Theatre Cedar Rapids postpones 'Tribes'
Troupe seeks to collaborate with deaf community to create authentic portrayals
CEDAR RAPIDS — The Deaf Community has spoken, and Theatre Cedar Rapids has listened.
The community theater is postponing its production of “Tribes,” after two weeks of rehearsals and protests over casting hearing actors in the roles of two deaf characters.
In a statement issued Wednesday afternoon, Leslie Charipar, the theater’s artistic director said: “In light of conversation among and feedback from the deaf community and after a great deal of conversation and soul-searching with TCR staff, Tribes director David Schneider, and the cast of Tribes, TCR has decided to postpone our production of Tribes until we can gain the support of the deaf community and collaborate with them in finding deaf actors to play the deaf roles as well as ensure that we are portraying the deaf experience in an authentic and respectful way.”
New production dates haven’t been chosen yet.
“It might be possible that it’s next year,” said Casey Prince, TCR’s executive director. “What we’re most excited about is quickly getting people plugged into the production.”
TCR will contact ticketholders; information also is posted on the theater’s website.
Those options could include workshops to promote education and understanding between the hearing and deaf communities, from sign language and culture to theater studies.
“This postponement is our sincere and earnest way to meet our mission of serving the entire community and specifically to do right by the Deaf community as we share their stories in an authentic and collaborative way,” Charipar said.
The message spread on social media as swiftly as the protests posted the past two weeks.
“WOW! Thank you, TCR for listening to the deaf community,” wrote Carly Armour of Iowa City, who helped initiate the early discussions on Facebook and spoke passionately — using American Sign Language and her voice — during a public forum Tuesday afternoon in Cedar Rapids. “This decision will not only bridge the gap between the theater and deaf communities but also create a STRONG partnership for years to come. Thank you to our community — deaf and hearing allies — for coming together to make this change!”

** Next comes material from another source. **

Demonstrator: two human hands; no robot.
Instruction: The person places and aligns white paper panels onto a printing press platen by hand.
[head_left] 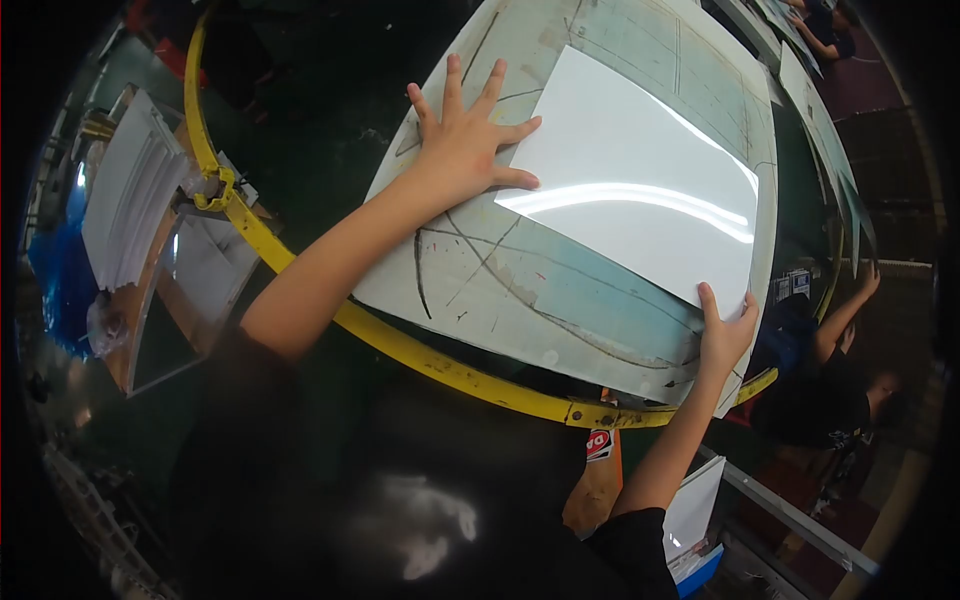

“We will work together to help and heal,” wrote Robert Vizzini of Cedar Rapids, chairman of the Cedar Rapids Association of the Deaf, reiterating what he said at the forum.
Prince, who attended that event, made good on his promise to take their comments back to his team, continuing a discussion already underway at the theater.
“We’ll regroup,” he said, “(and) get feedback from those who want to participate going forward.”
The cast’s reaction was “very emotional,” he said. “They were very invested in the piece for their own personal reasons. The story, the material really resonated with them. In light of the public nature of this conversation that’s been playing out, they connected with each other over a short two weeks in a way that some casts never do over multiple months. I’m certainly sad for those who are sad, but I’m very happy that they found each other and grew through the material with the limited time that they did.”
“I hope this proves to you that we were listening and silently observing,” cast member Mindy Oberreuter said via Facebook, where much of the controversy played out. “I truly hope both sides can move forward in collaboration. The very heart of theater is telling a story, and we want to tell it honestly and correctly. We all love theater that is why we are a part of this group. ... I wish you all could have seen our rehearsal on Monday night. I don’t know if the universe was telling us something, but it was beautiful. We rehearsed the second act and if you are familiar with the show’s end, you know how emotional and raw it is. It ends with love and tears and hugs.”